Subtraction: Subtracting corresponding elements of two matrices.
Multiplication: Calculating the dot product of rows and columns to obtain the product of
two matrices.
Transposition: Switching rows and columns of a matrix.
3. To provide scalable and efficient handling of dense matrices using Spark

In [None]:
from pyspark.sql import SparkSession
from pyspark.ml.linalg import DenseMatrix

**Step 1: Initialize SparkSession**

Purpose: Creates a Spark session to allow for distributed computations using PySpark.
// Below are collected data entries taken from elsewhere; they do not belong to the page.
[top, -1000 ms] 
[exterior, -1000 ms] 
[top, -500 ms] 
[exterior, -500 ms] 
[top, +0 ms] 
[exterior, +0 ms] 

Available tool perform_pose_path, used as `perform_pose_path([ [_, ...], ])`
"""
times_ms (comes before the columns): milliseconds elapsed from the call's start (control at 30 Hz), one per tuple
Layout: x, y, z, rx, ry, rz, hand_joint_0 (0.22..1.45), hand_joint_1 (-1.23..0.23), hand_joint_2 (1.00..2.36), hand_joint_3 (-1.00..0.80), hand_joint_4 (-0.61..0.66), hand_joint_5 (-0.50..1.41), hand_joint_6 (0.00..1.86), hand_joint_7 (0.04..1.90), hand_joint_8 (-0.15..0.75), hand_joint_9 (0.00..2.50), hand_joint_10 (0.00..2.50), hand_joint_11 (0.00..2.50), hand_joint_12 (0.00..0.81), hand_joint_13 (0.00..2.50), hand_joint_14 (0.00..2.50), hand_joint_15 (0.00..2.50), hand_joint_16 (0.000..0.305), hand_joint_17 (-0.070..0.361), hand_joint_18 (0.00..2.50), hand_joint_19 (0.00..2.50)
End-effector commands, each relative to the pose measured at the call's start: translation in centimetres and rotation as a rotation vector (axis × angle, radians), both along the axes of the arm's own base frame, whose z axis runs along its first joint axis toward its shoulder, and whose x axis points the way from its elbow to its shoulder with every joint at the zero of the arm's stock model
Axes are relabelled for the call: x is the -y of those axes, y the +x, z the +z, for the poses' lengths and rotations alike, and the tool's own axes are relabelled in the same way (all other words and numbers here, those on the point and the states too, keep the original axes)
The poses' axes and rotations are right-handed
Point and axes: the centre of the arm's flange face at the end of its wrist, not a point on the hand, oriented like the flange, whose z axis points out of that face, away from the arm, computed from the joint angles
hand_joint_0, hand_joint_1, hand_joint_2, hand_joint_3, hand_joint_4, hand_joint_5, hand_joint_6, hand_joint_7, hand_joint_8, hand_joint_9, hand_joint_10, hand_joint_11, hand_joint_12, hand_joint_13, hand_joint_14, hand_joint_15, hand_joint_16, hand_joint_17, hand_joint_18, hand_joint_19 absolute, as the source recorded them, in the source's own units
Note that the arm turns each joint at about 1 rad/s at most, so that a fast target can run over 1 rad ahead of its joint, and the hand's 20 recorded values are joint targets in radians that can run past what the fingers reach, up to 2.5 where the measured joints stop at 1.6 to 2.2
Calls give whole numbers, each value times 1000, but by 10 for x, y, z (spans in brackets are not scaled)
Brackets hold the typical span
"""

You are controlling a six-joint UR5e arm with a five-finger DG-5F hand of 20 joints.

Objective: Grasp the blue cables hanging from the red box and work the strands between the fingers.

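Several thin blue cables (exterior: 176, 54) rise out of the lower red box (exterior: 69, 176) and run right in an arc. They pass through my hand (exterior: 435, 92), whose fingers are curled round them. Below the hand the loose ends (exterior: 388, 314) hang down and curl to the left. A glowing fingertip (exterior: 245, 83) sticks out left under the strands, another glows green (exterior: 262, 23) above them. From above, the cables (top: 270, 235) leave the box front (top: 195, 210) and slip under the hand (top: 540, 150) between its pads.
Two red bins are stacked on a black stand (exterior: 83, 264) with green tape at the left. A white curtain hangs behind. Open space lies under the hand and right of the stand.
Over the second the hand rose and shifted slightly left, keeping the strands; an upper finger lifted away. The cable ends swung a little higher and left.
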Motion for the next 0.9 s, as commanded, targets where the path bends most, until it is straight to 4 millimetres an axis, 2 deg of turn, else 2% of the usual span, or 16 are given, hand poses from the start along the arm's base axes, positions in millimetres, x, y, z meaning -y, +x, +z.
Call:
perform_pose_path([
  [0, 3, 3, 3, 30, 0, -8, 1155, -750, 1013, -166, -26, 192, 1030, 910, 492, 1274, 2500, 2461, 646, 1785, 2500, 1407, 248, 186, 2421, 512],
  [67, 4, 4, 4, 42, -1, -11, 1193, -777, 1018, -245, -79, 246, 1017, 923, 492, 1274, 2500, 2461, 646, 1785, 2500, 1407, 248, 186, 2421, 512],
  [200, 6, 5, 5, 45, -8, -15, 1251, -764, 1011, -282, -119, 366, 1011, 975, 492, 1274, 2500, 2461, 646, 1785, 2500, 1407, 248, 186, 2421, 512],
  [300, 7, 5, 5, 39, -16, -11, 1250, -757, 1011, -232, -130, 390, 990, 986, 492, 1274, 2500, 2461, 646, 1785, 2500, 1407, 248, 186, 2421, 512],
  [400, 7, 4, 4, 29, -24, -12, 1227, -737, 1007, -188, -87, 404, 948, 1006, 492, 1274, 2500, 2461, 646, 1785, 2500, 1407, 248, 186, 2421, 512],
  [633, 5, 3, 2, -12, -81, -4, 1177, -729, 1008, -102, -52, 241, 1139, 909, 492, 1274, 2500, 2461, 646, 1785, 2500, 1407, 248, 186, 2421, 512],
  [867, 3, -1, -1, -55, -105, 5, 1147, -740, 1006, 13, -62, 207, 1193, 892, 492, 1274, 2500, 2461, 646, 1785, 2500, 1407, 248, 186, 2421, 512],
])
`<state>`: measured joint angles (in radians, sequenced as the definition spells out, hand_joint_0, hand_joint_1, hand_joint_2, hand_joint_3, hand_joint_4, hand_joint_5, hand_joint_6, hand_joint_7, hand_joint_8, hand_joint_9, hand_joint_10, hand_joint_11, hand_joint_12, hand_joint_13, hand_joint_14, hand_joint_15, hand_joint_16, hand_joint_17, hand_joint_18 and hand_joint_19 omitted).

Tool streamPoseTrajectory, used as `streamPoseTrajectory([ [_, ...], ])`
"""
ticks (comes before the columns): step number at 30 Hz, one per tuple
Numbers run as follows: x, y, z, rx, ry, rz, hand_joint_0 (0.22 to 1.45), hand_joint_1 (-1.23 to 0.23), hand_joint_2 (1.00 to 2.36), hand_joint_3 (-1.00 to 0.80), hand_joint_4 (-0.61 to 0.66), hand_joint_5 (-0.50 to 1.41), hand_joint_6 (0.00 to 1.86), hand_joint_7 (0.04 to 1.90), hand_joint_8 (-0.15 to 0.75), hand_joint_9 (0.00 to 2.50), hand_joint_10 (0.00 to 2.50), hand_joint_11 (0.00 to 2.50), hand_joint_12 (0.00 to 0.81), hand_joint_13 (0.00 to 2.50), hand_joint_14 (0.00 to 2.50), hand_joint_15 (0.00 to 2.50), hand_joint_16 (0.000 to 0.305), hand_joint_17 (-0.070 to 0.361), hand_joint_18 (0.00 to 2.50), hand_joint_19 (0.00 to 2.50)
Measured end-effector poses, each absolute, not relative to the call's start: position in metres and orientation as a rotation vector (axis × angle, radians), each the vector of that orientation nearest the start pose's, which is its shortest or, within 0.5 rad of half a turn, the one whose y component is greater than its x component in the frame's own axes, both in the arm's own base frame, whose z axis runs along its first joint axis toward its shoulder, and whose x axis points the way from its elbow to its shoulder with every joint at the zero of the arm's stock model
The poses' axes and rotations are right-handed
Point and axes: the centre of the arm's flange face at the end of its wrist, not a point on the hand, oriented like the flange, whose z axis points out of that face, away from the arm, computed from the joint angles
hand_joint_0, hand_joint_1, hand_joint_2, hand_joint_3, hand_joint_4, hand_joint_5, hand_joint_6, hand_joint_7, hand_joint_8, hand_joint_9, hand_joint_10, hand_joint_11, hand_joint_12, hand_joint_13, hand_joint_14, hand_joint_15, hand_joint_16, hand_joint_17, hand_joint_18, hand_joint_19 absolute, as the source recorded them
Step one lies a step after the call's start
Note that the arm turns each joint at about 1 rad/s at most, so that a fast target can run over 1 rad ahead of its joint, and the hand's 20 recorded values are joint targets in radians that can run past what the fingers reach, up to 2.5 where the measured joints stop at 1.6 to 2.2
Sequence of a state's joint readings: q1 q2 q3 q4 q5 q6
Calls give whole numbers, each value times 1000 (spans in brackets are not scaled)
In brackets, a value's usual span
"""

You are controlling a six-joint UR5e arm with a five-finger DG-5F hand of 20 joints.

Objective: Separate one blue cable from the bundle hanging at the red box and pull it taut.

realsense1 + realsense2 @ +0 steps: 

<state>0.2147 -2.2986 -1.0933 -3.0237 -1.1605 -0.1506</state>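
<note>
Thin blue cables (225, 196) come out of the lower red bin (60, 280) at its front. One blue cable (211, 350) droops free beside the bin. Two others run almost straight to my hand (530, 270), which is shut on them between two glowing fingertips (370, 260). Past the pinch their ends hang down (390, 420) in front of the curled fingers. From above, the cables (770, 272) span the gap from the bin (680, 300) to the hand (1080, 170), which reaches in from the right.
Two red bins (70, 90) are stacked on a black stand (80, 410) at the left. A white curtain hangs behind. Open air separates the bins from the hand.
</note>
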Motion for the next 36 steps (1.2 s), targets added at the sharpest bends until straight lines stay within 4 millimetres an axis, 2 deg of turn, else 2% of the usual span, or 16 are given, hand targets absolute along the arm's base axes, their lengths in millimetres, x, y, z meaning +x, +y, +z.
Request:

Effect: The session enables the execution of Spark-based operations, which is essential when working with large-scale data or operations in PySpark.

In [None]:
# Step 1: Initialize SparkSession
spark = SparkSession.builder \
    .appName("Matrix Operations with DenseMatrix") \
    .getOrCreate()

**Step 2: Define Dense Matrices**

Purpose: Defines two 3x3 matrices using the DenseMatrix class.

Details: Both matrices are defined in column-major order. This means that the elements are stored as a single list, with each set of 3 consecutive values representing one column of the matrix.

In [None]:
# Step 2: Define Dense Matrices
matrix_a = DenseMatrix(3, 3, [2, 4, 6, 8, 10, 12, 14, 16, 18])  # 3x3 matrix in column-major order
matrix_b = DenseMatrix(3, 3, [18, 16, 14, 12, 10, 8, 6, 4, 2])  # 3x3 matrix in column-major order

**Step 3: Matrix Addition**

Purpose: Adds two matrices element-wise.

Process: Uses the zip function to pair corresponding elements from both matrices and adds them.

In [None]:
# Step 3: Matrix Addition
def add_matrices(m1, m2):
    return DenseMatrix(m1.numRows, m1.numCols, [a + b for a, b in zip(m1.values, m2.values)])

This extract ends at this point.